Obama then cited instances where the federal government bound the nation, building railroads and interstates. “Together, we resolved that a great nation must care for the vulnerable, and protect its people from life’s worst hazards and misfortune. Through it all, we have never relinquished our skepticism of central authority, nor have we succumbed to the fiction that all society’s ills can be cured through government alone. Our celebration of initiative and enterprise; our insistence on hard work and personal responsibility, are constants in our character.”
CNN analyst David Gergen called it one of Obama’s most important speeches, saying, “It’s a real declaration of principles. He was saying, ‘Let’s talk about what is essential.’”
Republicans fumed. Former Republican National Committeewoman Dee Dee Benkie of Indiana tweeted, “Very scary speech - get ready, he is going for the throat.” And CNN Republican analyst Alex Castellanos observed, “This was the speech of a warrior. This is a guy who is ready to go to combat. Your votes are great, but now I need your voices.”
Obama cited climate change and immigration, and he made the case that gay Americans deserve the same rights as others, cloaked into the Jeffersonian principles that “All men are created equal.”

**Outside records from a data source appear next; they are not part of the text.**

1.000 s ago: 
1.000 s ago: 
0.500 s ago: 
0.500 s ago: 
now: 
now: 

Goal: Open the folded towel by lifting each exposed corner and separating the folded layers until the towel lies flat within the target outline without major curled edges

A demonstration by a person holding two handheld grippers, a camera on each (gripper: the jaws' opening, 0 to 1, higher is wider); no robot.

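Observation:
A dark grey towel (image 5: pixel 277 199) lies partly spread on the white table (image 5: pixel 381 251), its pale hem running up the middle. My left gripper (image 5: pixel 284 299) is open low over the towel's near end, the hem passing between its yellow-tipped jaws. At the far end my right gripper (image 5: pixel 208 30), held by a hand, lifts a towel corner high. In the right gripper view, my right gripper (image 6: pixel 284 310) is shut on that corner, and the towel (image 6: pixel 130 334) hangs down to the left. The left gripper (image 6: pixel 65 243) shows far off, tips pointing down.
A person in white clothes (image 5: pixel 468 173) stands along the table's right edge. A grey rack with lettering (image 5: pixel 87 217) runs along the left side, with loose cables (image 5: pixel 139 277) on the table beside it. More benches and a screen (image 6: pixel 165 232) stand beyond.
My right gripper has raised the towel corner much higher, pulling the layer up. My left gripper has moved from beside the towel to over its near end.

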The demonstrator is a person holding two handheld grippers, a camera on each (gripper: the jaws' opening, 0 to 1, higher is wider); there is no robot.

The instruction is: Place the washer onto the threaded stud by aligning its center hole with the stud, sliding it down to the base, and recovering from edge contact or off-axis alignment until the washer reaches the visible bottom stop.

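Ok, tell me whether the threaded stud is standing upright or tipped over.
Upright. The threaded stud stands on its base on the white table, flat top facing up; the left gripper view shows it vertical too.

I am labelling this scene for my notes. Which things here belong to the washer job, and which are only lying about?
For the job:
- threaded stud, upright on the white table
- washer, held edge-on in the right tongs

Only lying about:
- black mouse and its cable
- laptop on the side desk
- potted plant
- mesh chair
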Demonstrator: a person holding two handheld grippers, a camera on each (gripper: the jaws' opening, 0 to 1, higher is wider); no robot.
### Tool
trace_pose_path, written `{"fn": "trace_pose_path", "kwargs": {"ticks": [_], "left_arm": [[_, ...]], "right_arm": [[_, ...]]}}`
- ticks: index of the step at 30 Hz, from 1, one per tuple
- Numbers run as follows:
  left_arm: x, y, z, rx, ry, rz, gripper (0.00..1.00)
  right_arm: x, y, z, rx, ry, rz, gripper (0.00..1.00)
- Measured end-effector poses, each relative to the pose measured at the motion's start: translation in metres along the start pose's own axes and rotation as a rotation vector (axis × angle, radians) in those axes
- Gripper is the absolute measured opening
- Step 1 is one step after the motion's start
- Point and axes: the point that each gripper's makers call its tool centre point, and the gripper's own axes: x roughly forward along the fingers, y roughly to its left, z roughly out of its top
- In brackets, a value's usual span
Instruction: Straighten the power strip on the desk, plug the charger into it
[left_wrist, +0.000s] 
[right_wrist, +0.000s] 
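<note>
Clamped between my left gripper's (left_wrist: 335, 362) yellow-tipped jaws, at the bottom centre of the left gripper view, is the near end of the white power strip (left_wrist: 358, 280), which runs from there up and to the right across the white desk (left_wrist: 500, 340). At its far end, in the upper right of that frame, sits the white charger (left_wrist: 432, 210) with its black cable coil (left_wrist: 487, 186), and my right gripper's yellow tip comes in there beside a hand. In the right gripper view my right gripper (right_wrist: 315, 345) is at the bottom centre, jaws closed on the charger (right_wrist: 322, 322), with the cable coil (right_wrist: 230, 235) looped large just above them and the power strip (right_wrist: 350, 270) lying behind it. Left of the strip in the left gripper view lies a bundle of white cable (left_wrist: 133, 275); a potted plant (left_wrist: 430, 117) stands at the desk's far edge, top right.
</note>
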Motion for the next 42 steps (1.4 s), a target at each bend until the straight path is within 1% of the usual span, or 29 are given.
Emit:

Obama seemed to be rhetorically responding to his opponent last fall, Mitt Romney, who suggested that 47 percent of Americans were “takers.” Obama said, “The commitments we make to each other - through Medicare, and Medicaid, and Social Security - these things do not sap our initiative; they strengthen us. They do not make us a nation of takers; they free us to take the risks that make this country great.”
It has been an extraordinary cascade of events that an African-American named Barack Hussein Obama could rocket to the most powerful office in the world and then win a second term after bitter debate and four years of largely party line votes on crucial issues.
But New York Times conservative columnist David Brooks believes Obama “misunderstands this moment.” The nation’s greatest innovations “were unforeseen by those at the national headquarters. They emerged, bottom up, from tinkerers and business outsiders,” he said.
“The Progressive Era, New Deal and Great Society laws were enacted when America was still a young and growing nation,” Brooks writes. “They were enacted in a nation that was vibrant, raw, under-institutionalized and needed taming. We are no longer that nation. We are now a mature nation with an aging population. We are bogged down with a bloated political system, a tangled tax code, a byzantine legal code and a crushing debt.”
Obama barely mentioned entitlement reform and spending cuts as he launches four years into his final whirlwind.